En sık görülen başağrısı, gerilim tipi

Ümraniye Hisar Intercontinental Hospital’dan Prof. Dr. Safiye Bilgin, gerilim tipi baş ağrısının en sık görülen baş ağrısı tipi olduğunu belirterek, ‘’Hastalar genelde bu ağrılarının migren olduğunu düşünürler.

Migren ile gerilim ağrısının bazı farklılıkları vardır. Migrenli hasta sessiz bir yerde yatmak ister, gerilim ağrısı olanlar ise gezmek ve dolaşmak isterler’’ dedi.

Prof. Dr. Bilgin, baş ağrısı olduğunda mutlaka doktora başvurulması gerektiğini dile getirerek, ağrının bir hastalığın belirtisi olduğunu, bu ağrıların sebebinin ortaya konulması ve tedavi edilmesi gerektiğini kaydetti. ‘’Gerilim tipi baş ağrısı en sık görülen baş ağrısı tipidir’’ diyen Bilgin, bunun, kişinin çevresel faktörlerinin değişmesi, ailevî ve ekonomik zorluklar, yoğun çalışma ve sorumluluk artışı gibi yaşamındaki değişiklikler sebebiyle yüz, baş ve boyun kaslarının sürekli gerilmesi sonucu gelişen baş ağrısı olduğunu anlattı. Ayrıca stres, uzun süre aynı pozisyonda oturmak, depresyon ve darbe almanın da bu tip ağrılara yol açabildiğini dile getiren Bilgin, şöyle devam etti: ‘’Hastalar genelde bu ağrılarının migren olduğunu düşünürler. Migren ile gerilim ağrısının bazı farklılıkları vardır. Migrenli hasta sessiz bir yerde yatmak ister, gerilim ağrısı olanlar ise gezmek ve dolaşmak isterler. Ağrı, başta yaygındır ve gün içinde artar, saatlerce sürer. Migrende ağrı öncesi hissedilen, görme bozuklukları ve diğer belirtiler gerilim ağrısında görülmez. Baş, boyun ve omuz bölgesi kaslarına basınç uygulandığında yavaşlayan ağrılar gelişir. Baş bölgesinde hissedilen ağrı basınç şeklinde, özellikle boyundan başlayarak başın tepesine doğru yükselerek devam eder. Baş ağrısı dışında başta yanma hissi, keçeleşme, dokunma ile hassasiyet gibi bulgular da gelişir. Uykusuzluk, dikkat azlığı, bulantı veya kusma görülebilir.’’

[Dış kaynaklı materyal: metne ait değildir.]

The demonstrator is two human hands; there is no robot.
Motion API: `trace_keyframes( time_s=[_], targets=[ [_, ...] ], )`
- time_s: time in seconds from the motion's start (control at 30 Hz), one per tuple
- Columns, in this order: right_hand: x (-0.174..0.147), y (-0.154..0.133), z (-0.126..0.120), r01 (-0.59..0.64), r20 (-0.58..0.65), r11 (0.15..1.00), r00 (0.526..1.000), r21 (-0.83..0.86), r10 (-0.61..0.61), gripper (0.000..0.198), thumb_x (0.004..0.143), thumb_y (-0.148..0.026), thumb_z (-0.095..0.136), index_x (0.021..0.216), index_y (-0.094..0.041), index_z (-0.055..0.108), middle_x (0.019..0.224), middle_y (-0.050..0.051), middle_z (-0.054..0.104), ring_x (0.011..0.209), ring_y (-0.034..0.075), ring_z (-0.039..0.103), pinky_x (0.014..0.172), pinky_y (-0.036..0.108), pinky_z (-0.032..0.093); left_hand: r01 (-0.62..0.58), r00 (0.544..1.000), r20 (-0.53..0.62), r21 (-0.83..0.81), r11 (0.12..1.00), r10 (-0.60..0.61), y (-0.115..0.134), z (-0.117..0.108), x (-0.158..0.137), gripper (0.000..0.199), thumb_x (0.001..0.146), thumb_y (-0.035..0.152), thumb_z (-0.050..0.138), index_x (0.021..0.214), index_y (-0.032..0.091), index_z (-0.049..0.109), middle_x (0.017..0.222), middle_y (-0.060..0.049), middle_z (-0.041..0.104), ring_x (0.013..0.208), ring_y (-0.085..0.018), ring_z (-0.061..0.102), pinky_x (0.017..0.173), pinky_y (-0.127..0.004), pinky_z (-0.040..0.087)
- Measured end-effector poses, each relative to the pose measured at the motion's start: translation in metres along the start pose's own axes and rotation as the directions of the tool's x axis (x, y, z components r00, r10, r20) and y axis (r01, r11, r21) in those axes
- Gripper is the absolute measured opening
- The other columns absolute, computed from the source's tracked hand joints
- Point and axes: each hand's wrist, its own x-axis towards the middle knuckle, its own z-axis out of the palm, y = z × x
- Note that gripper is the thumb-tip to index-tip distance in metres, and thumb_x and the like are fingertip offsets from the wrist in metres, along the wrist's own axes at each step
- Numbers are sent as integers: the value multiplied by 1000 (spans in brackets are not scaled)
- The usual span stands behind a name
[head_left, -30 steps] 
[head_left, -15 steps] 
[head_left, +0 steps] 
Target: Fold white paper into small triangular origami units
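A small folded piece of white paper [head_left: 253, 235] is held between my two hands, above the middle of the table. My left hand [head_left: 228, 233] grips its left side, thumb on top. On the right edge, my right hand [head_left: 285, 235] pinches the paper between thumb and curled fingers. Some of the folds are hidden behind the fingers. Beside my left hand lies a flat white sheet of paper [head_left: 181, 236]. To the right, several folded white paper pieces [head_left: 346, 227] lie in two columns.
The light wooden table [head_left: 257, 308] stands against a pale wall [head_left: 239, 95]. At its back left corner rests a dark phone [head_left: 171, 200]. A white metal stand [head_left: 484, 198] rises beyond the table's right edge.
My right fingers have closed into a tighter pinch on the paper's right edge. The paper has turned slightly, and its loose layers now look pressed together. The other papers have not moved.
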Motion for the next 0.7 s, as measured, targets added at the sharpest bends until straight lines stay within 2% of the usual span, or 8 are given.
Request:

Bazen migren ve gerilim tipi baş ağrısının birlikte görülebileceğini de ifade eden Bilgin, ‘’Gerilim tipi baş ağrısının tedavisinde ağrı kesiciler, kas gevşeticiler ve antidepresan ilâçlar (depresyon için kullanılan ilâçlar) oldukça etkilidir. İlâç dışı yöntemler de tedavide sıklıkla kullanılmaya başlanmıştır. Bunlar gevşeme eğitimi verilmesi, ilâçlara ve gevşemeye dirençli hastalar da baş, boyun ve omuzda tetikleyici noktalara enjeksiyon yapılarak kasların gevşetilmesi olarak sayılabilir’’ uyarısında bulundu.